The whole listing needs to be returned exactly as it appears.

===== Supplied data =====

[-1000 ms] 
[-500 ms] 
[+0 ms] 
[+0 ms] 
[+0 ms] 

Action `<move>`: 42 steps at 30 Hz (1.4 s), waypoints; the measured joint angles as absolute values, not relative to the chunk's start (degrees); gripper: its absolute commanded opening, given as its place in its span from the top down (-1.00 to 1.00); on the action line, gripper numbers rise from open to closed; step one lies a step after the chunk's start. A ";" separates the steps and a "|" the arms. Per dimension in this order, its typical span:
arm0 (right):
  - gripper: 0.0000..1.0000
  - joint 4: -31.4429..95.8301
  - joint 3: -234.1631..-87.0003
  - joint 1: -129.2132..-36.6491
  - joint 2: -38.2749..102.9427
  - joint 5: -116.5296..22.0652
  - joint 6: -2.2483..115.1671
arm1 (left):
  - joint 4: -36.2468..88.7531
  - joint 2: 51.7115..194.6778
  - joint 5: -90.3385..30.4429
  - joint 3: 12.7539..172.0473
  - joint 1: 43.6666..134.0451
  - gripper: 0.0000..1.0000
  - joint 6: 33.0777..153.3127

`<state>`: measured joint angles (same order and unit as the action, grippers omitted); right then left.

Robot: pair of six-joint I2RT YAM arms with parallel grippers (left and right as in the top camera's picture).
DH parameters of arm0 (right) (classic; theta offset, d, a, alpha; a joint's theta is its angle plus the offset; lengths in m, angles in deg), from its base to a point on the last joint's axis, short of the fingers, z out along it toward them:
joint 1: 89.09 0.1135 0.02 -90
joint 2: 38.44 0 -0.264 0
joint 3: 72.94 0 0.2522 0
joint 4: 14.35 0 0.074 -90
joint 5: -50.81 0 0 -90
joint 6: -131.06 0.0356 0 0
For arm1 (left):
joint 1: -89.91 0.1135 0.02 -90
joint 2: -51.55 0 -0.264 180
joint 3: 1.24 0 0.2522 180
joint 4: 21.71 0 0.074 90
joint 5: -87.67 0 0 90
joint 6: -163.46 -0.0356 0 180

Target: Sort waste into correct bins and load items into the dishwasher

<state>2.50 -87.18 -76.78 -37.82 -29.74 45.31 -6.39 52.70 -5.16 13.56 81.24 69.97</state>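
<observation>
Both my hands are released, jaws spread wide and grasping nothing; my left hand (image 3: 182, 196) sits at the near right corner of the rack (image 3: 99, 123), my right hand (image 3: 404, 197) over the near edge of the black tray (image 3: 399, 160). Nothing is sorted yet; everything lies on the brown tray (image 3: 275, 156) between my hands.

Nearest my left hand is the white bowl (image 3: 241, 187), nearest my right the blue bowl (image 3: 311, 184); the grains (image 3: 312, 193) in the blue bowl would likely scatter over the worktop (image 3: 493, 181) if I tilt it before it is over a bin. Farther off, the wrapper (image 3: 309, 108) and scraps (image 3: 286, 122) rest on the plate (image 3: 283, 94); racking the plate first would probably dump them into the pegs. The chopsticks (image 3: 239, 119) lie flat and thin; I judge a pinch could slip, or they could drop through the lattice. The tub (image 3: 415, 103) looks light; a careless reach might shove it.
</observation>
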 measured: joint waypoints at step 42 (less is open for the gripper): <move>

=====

Reply to the exercise:
[-1000 ms] 
[-500 ms] 
[+0 ms] 
[+0 ms] 
[+0 ms] 

Action `<move>`: 42 steps at 30 Hz (1.4 s), waypoints; the measured joint angles as absolute values, not relative to the chunk's start (degrees); gripper: its absolute commanded opening, given as its place in its span from the top down (-1.00 to 1.00); on the action line, gripper numbers rise from open to closed; step one lies a step after the chunk's start. A ";" separates the steps and a "|" the arms. Per dimension in this order, its typical span:
arm0 (right):
  - gripper: 0.0000..1.0000
  - joint 4: -31.4429..95.8301
  - joint 3: -234.1631..-87.0003
  - joint 1: -129.2132..-36.6491
  - joint 2: -38.2749..102.9427
  - joint 5: -116.5296..22.0652
  - joint 6: -2.2483..115.1671
arm1 (left):
  - joint 4: -36.2468..88.7531
  - joint 2: 51.7115..194.6778
  - joint 5: -90.3385..30.4429
  - joint 3: 12.7539..172.0473
  - joint 1: 43.6666..134.0451
  - gripper: 0.0000..1.0000
  - joint 6: 33.0777..153.3127

`<state>`: measured joint angles (same order and unit as the action, grippers omitted); right then left.

Robot: pair of six-joint I2RT YAM arms with parallel grippers (left and right as in the top camera's picture).
DH parameters of arm0 (right) (classic; theta offset, d, a, alpha; a joint's theta is its angle plus the offset; lengths in m, angles in deg), from its base to a point on the last joint's axis, short of the fingers, z out along it toward them:
joint 1: 89.09 0.1135 0.02 -90
joint 2: 38.44 0 -0.264 0
joint 3: 72.94 0 0.2522 0
joint 4: 14.35 0 0.074 -90
joint 5: -50.81 0 0 -90
joint 6: -131.06 0.0356 0 0
For arm1 (left):
joint 1: -89.91 0.1135 0.02 -90
joint 2: -51.55 0 -0.264 180
joint 3: 1.24 0 0.2522 180
joint 4: 21.71 0 0.074 90
joint 5: -87.67 0 0 90
joint 6: -163.46 -0.0356 0 180

Target: Sort waste into correct bins and load items into the dishwasher

<state>2.50 -87.18 -76.78 -37.82 -29.74 45.31 -6.39 52.70 -5.16 13.56 81.24 69.97</state>
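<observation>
Both my hands are released, jaws spread wide and grasping nothing; my left hand (image 3: 182, 196) sits at the near right corner of the rack (image 3: 99, 123), my right hand (image 3: 404, 197) over the near edge of the black tray (image 3: 399, 160). Nothing is sorted yet; everything lies on the brown tray (image 3: 275, 156) between my hands.

Nearest my left hand is the white bowl (image 3: 241, 187), nearest my right the blue bowl (image 3: 311, 184); the grains (image 3: 312, 193) in the blue bowl would likely scatter over the worktop (image 3: 493, 181) if I tilt it before it is over a bin. Farther off, the wrapper (image 3: 309, 108) and scraps (image 3: 286, 122) rest on the plate (image 3: 283, 94); racking the plate first would probably dump them into the pegs. The chopsticks (image 3: 239, 119) lie flat and thin; I judge a pinch could slip, or they could drop through the lattice. The tub (image 3: 415, 103) looks light; a careless reach might shove it.
</observation>
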 measured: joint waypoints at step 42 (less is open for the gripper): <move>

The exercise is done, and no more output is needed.